N-(phosphonacetyl)-L-aspartate and calcium leucovorin modulation of fluorouracil administered by constant rate and circadian pattern of infusion over 72 hours in metastatic gastrointestinal adenocarcinoma

J. L. Grem, L. K. Yee, B. Schuler, J. M. Hamilton, A. P. Chen, C. Chabuk, F. Grollman, M. Grabenc, C. J. Allegra, C. H. Takimoto

Research output: Contribution to journalArticle

Abstract

Background: We have reported that N-(phosphonacetyl)-L-aspartic acid (PALA) 1266 mg/m2 can safety be given 24 hours prior to the start of a 72-hour infusion of fluorouracil (FUra) and leucovorin (LV) at doses of 2000 and 500 mg/m2/day. Since inhibition of aspartate carbamoyltransferase (ACTase) activity was evident 4 hours post PALA, we wished to evaluate PALA given 1 hour prior to FUra. Further, we studied the toxicity and pharmacokinetics with FUra given by either fixed-or variable-rate infusion. Patients and methods: Twenty-seven patients with gastrointestinal tract adenocarcinomas were treated with PALA 1266 mg/m2/15 min followed by a 72-hour infusion of FUra and LV (1750 & 500 mg/m2/day) given by fixed- or variable-rate (peak at 4:00 A.M.). Results: Clinical toxicity was similar in two consecutive cycles in 17 patients receiving fixed- and variable-rate infusion at the same FUra dose. Overall, grade 3 stomatitis and hand-foot syndrome occurred in 12% and 4% patients receiving fixed- and in 16% and 10.5% of patients receiving variable-rate infusions. Six of 24 evaluable patients (25%) had a partial response. The profile of FUra plasma levels (Cp) over a 24-hour period during fixed- and variable-rate infusions were strikingly different, but the average Cp and area under the concentration-time curves were comparable. ACTase activity was significantly decreased at 4 and 24 hours after PALA (12% and 18% of baseline; P < 0.001), but enzyme activity had recovered to 40% by 72 hours. Conclusions: This regimen was active and well tolerated with similar toxicities with FUra given by either fixed- or variable rate infusion. PALA 1266 mg/m2 significantly inhibited ACTase activity for at least 24 hours.

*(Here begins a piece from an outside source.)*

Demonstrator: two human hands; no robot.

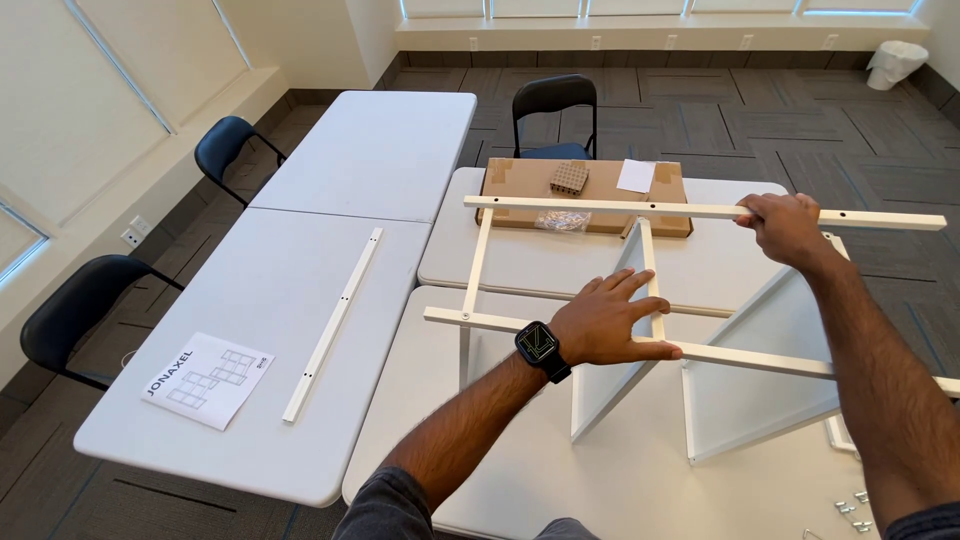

Original languageEnglish (US)
Pages (from-to)1581-1587
Number of pages7
JournalAnnals of Oncology
Volume12
Issue number11
DOIs
StatePublished - Dec 1 2001

Fingerprint

NSC 224131
Leucovorin
Fluorouracil
Aspartic Acid
Adenocarcinoma
Aspartate Carbamoyltransferase
Hand-Foot Syndrome
Stomatitis
Gastrointestinal Tract
Pharmacokinetics

Keywords

  • Biochemical modulation
  • Chronomodulation
  • Fluorouracil
  • Gastrointestinal cancer
  • PALA

ASJC Scopus subject areas

  • Hematology
  • Oncology

Cite this

N-(phosphonacetyl)-L-aspartate and calcium leucovorin modulation of fluorouracil administered by constant rate and circadian pattern of infusion over 72 hours in metastatic gastrointestinal adenocarcinoma. / Grem, J. L.; Yee, L. K.; Schuler, B.; Hamilton, J. M.; Chen, A. P.; Chabuk, C.; Grollman, F.; Grabenc, M.; Allegra, C. J.; Takimoto, C. H.

In: Annals of Oncology, Vol. 12, No. 11, 01.12.2001, p. 1581-1587.

Research output: Contribution to journalArticle

Grem, J. L. ; Yee, L. K. ; Schuler, B. ; Hamilton, J. M. ; Chen, A. P. ; Chabuk, C. ; Grollman, F. ; Grabenc, M. ; Allegra, C. J. ; Takimoto, C. H. / N-(phosphonacetyl)-L-aspartate and calcium leucovorin modulation of fluorouracil administered by constant rate and circadian pattern of infusion over 72 hours in metastatic gastrointestinal adenocarcinoma. In: Annals of Oncology. 2001 ; Vol. 12, No. 11. pp. 1581-1587.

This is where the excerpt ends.